In 1992, after visiting NM from NY, I bought a ketchup-and-mustard NM license plate key fob with the word “HOME” engraved on it. Four years later, we moved here. It’s been a mixed bag, but my initial feeling was accurate. It’s home.
I’ve stopped by your blog many times over the years, and I’ve always enjoyed your writing, more often than not, empathizing with your take on this unique place. Keep up the good work.
Regular readers know that “home” has been a preoccupation of mine since we landed here fourteen years ago. The worst thing on arriving was discovering how much less we could buy with our money here than back in Maryland at the time. That’s probably still true. At any rate, it was a shock, and yes, I was unprepared and under-educated, made every kind of “wrong” decision, and drove myself mad for years. I should have been a duck, that’s all. But fortunately, that’s all over now.
That reader may know more about me than I do. He paddled out into the current and got whisked six miles from the mailbox up into the woods!
It’s interesting that I once thought of moving to your area, but after following your life there, I am satisfied just to hear about it from you and not join the throngs of new arrivals searching for affordable housing.
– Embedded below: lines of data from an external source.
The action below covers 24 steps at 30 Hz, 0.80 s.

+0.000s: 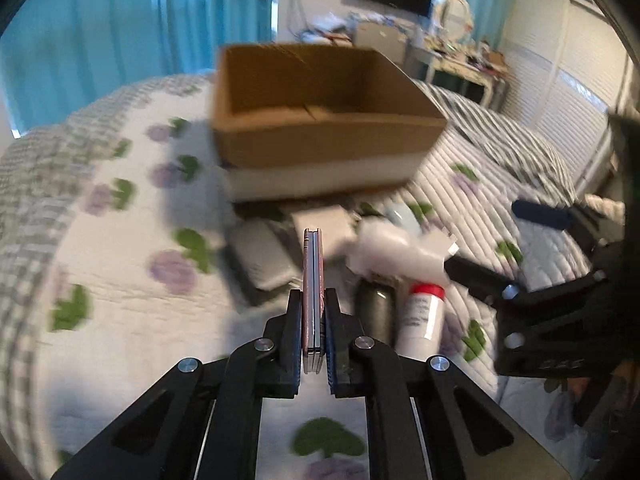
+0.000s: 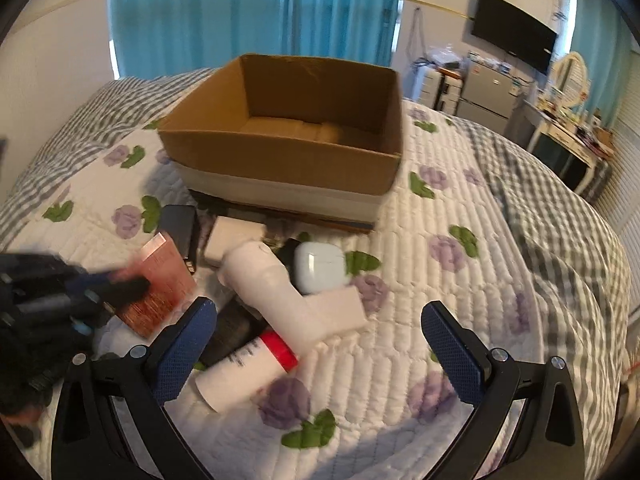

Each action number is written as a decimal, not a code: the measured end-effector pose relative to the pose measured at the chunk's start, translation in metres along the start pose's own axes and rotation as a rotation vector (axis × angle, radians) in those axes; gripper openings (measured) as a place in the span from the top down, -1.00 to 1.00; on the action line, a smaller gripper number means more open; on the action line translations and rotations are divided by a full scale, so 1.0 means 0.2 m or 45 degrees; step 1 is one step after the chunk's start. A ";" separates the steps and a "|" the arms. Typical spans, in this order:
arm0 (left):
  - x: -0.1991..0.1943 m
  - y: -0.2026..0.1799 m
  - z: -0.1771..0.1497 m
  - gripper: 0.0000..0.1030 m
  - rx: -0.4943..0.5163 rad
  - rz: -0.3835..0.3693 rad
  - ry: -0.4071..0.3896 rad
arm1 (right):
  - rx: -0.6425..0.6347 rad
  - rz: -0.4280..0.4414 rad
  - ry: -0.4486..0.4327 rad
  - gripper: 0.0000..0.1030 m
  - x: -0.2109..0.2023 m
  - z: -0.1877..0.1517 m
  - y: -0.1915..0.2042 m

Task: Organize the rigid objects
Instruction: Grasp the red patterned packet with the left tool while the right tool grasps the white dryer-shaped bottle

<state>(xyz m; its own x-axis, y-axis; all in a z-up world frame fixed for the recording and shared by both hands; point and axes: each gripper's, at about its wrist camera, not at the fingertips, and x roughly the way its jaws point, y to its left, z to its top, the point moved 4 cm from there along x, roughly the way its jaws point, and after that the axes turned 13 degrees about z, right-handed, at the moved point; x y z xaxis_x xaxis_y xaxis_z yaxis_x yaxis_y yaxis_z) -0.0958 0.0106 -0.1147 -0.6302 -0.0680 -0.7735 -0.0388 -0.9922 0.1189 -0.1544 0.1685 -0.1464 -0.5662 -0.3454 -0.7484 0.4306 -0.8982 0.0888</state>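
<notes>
boxes: 1 cardboard box [image 2: 288, 148] | earbud cases: 1 earbud case [image 2: 319, 266] | red-capped bottles: 1 red-capped bottle [image 2: 248, 368]

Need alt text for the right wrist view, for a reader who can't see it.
The open right tool hovers over a pile of small items on a floral quilt: a white bottle with a red band, a white earbud case and others. The left tool grips a flat reddish box beside it; behind stands an open cardboard box.

Cardboard box [image 2: 288, 136] at rear of quilt [image 2: 420, 280]; object pile before it, with earbud case [image 2: 320, 266] right of L-shaped pipe [image 2: 280, 292], bottle [image 2: 248, 372] nearest.
</notes>
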 end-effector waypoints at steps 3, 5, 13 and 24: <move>-0.01 0.09 0.03 0.82 -0.050 0.068 -0.024 | -0.098 0.046 0.065 -0.89 0.09 0.04 0.06; 0.01 0.14 0.03 0.82 -0.062 0.123 -0.028 | -0.178 0.057 0.137 -0.79 0.18 0.05 0.11; 0.09 0.19 -0.01 0.82 -0.081 0.119 0.024 | -0.452 0.102 0.367 -0.21 0.45 -0.01 0.23; -0.01 0.14 0.01 0.82 -0.079 0.099 -0.006 | -0.268 0.162 0.172 0.18 0.24 0.06 0.24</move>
<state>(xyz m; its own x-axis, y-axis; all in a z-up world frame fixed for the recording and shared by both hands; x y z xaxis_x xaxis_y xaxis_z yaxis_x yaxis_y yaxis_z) -0.0973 -0.0178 -0.1096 -0.6329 -0.1447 -0.7606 0.0581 -0.9885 0.1397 -0.1691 0.1051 -0.1715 -0.4054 -0.3995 -0.8222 0.6365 -0.7689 0.0598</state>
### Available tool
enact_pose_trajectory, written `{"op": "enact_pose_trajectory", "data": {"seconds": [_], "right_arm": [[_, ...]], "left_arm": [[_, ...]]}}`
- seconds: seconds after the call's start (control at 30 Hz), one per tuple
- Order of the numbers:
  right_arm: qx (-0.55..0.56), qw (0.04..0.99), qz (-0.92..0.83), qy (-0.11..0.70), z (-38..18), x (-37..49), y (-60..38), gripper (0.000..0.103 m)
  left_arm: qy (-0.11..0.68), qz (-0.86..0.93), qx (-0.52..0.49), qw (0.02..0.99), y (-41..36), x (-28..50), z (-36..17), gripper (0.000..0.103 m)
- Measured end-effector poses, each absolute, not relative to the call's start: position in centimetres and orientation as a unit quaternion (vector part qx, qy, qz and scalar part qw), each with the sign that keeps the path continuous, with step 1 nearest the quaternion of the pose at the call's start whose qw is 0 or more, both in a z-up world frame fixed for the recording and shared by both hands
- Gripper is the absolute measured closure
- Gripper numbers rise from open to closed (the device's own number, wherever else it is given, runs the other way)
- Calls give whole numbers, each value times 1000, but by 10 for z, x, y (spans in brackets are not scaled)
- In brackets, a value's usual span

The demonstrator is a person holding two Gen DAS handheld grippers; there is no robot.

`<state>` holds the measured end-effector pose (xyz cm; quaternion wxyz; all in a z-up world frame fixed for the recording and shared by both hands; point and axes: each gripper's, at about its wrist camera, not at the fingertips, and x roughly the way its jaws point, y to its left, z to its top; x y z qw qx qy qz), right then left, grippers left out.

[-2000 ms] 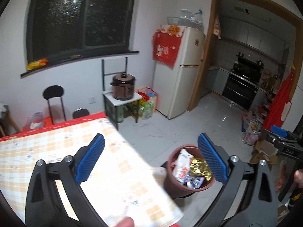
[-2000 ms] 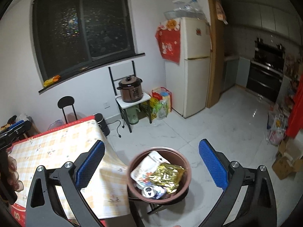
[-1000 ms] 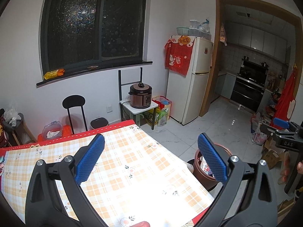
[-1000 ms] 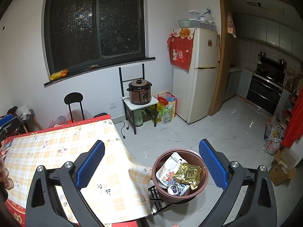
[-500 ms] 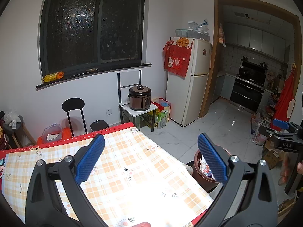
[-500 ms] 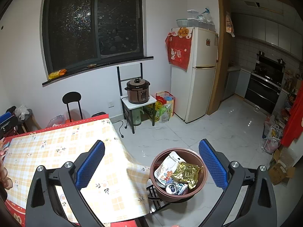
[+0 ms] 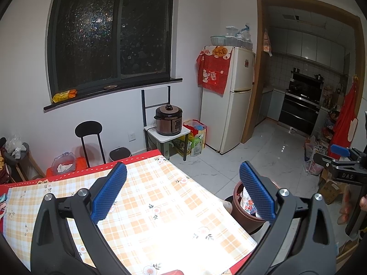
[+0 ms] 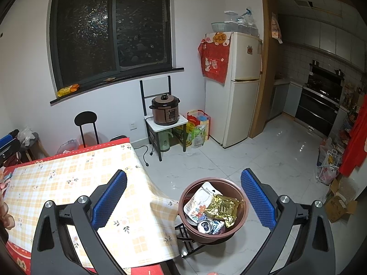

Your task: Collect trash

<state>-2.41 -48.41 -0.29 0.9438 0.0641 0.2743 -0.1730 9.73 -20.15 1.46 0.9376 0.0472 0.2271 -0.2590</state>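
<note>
Bin [image 8: 212,235] holds white pouch [image 8: 197,202], gold wrapper [image 8: 221,208], can [image 8: 205,225].

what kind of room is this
Most likely a home dining area beside a kitchen: a table with a checked yellow floral tablecloth, a white two-door fridge, and a brown electric pressure cooker on a small stand.

Home dining rm — fridge [image 7: 236,96], rice cooker [image 7: 168,120], checked-cloth table [image 7: 146,197] — kitchen w/ oven [image 7: 300,112] thru doorway.
</note>
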Motion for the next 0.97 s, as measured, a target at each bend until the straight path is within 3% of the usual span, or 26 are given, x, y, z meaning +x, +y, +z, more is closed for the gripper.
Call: {"op": "enact_pose_trajectory", "data": {"seconds": [0.97], "right_arm": [[74, 943, -168, 278, -6, -32, -500, 5]], "left_arm": [[222, -252, 61, 940, -220, 84, 19, 6]]}}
I would much rather you find it. It would be nice to go see what you are seeing for a little while, though. I do love that kind of wildness.
It isn’t cheap, but neither is Paris. There’s a reason for these things. Before we moved, I found plenty of less expensive housing opportunities in the Taos News, which we’d subscribed to. I never dreamed those would be so awful, though, or that people would be legally allowed to sell them… “Throngs” are not in evidence, however, so I know we’ll do fine now.
On housing itself: a single person could do well here. There are lots of smaller places many can afford, places I would jump on if I were young and all alone and needed solitude. For the two of us plus two pianos and a need for spaces for creative work, there’s a higher bar to cross. I also know someone who’s paid $350/mo rent for the same little adobe house for years, so it all depends, then, don’t it? As should be evident by now, “place” has never been the problem, just my state of mind.